Well, that’s how it felt when we landed in Dumbo and couldn’t find the end of the Brooklyn Bridge. How’s that for a bizarre sentence? Dumbo is a district of Brooklyn, so called because it’s Down Under the Manhattan Bridge Overpass. Sounds attractive, eh? It’s surprisingly nice. We took the East River Ferry from 34th Street and chugged our way down to Dumbo, which seems to be more under the Brooklyn Bridge than the Manhattan Bridge, but Dubbo isn’t quite so fun sounding. There is a beautiful restored 1922 carousel called Jane’s Carousel, where your kid can ride for $2 a time and go round and round on a horse with an odd expression. Check it out at: http://janescarousel.com/.
The whole area has been redeveloped so that you can sit along the water front and admire the Statue of Liberty some way off in the distance; watch the helicopters flittering about taking tourists for expensive trips to see the great lady and watch the boats of all shapes and sizes make their way up and down the East River. It’s a lovely way to spend an afternoon, but only when it’s hot.
Walking along the Brooklyn Bridge has been on our to do list for a while, inspired by Miranda meeting Steve on it in a key episode of Sex and the City. Well, I was inspired, but I digress. And even though we were directly under it (and it is huge), we struggled to find the Brooklyn end of it. It just seems to go on forever. We could see the pedestrians on it, we could see the cars but we couldn’t figure out how to get on the damn thing. We keep walking along the side of it, traffic fumes mixing well with the heat of the day and eventually find a tiny set up stairs off a dank pathway underneath the bridge.

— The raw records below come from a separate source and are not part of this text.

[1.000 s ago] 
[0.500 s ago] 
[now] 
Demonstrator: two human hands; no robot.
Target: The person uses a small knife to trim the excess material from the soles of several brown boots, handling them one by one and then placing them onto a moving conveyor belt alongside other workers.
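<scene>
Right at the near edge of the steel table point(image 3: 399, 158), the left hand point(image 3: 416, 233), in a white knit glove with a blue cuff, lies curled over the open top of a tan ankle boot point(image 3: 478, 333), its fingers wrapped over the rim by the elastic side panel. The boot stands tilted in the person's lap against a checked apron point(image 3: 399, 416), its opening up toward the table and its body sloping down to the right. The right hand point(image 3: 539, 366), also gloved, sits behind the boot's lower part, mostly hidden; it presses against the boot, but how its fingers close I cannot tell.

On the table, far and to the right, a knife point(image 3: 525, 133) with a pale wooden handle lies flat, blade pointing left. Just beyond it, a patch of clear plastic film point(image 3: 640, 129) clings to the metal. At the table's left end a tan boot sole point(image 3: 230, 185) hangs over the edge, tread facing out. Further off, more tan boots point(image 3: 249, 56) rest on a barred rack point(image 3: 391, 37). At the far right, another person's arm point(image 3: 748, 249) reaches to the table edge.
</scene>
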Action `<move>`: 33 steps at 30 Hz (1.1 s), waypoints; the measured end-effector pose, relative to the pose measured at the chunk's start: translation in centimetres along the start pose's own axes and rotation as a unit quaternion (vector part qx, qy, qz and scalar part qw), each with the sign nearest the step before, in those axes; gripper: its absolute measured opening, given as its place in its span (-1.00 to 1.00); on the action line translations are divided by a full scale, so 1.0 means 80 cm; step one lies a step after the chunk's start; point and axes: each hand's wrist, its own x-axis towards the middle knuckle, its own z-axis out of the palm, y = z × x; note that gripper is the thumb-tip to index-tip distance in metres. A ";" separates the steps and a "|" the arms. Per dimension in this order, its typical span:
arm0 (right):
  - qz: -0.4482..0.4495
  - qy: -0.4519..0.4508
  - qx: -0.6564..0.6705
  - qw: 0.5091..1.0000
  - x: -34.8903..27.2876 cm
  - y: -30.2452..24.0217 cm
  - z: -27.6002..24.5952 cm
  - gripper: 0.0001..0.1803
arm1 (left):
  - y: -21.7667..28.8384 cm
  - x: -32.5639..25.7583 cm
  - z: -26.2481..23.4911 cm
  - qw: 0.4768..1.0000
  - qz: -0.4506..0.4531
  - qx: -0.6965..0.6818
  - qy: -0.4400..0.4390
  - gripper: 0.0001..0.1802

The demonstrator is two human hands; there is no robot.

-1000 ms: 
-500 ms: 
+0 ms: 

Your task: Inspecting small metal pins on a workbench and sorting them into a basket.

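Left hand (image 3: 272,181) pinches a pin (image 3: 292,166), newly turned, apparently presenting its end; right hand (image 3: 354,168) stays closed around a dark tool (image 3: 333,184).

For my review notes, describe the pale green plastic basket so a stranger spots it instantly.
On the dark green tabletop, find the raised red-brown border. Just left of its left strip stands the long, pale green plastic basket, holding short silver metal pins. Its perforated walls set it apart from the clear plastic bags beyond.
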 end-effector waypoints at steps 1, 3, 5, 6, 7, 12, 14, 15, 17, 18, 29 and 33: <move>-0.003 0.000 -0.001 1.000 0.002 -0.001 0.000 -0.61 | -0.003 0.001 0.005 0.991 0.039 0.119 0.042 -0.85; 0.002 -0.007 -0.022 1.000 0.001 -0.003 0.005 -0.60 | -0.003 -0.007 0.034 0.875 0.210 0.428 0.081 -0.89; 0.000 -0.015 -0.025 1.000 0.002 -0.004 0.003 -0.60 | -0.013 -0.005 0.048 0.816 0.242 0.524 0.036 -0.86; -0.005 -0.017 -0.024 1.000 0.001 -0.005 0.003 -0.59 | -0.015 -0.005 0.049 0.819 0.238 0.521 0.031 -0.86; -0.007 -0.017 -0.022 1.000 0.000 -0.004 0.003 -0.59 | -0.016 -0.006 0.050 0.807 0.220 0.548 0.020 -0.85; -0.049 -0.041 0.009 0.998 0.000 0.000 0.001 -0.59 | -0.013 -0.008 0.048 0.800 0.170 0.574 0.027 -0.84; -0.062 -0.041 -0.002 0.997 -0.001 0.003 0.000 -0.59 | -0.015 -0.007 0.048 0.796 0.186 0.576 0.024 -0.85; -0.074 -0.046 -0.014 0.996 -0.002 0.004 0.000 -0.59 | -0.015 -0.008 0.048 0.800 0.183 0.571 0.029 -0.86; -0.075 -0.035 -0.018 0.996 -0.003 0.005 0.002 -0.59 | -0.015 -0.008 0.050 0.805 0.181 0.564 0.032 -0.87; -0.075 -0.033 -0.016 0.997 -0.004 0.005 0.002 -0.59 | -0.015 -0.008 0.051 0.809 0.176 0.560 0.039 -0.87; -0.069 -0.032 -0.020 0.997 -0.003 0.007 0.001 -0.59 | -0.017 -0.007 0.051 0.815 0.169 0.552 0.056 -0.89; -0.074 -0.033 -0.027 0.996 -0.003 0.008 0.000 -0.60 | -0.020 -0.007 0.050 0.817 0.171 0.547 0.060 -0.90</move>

And because we had chosen a busy weekend to visit, it was packed. The pedestrian walkway is separate and above the road for the cars and you have to share it with cyclists. It’s a fine line between trying to pass the slowest, photograph taking tourist and not getting mown down by a crazy cyclist as they speed along their half of the pavement. And it doesn’t help that someone decided to wrap half the bridge in plastic, so you can’t even see the views most of the time. And did I say it was long? Yes, it’s very long at 1.1 miles or 1.8 km. No wonder it took 13 years to build it in the late 19th Century. And no, there is no crock of gold at the end.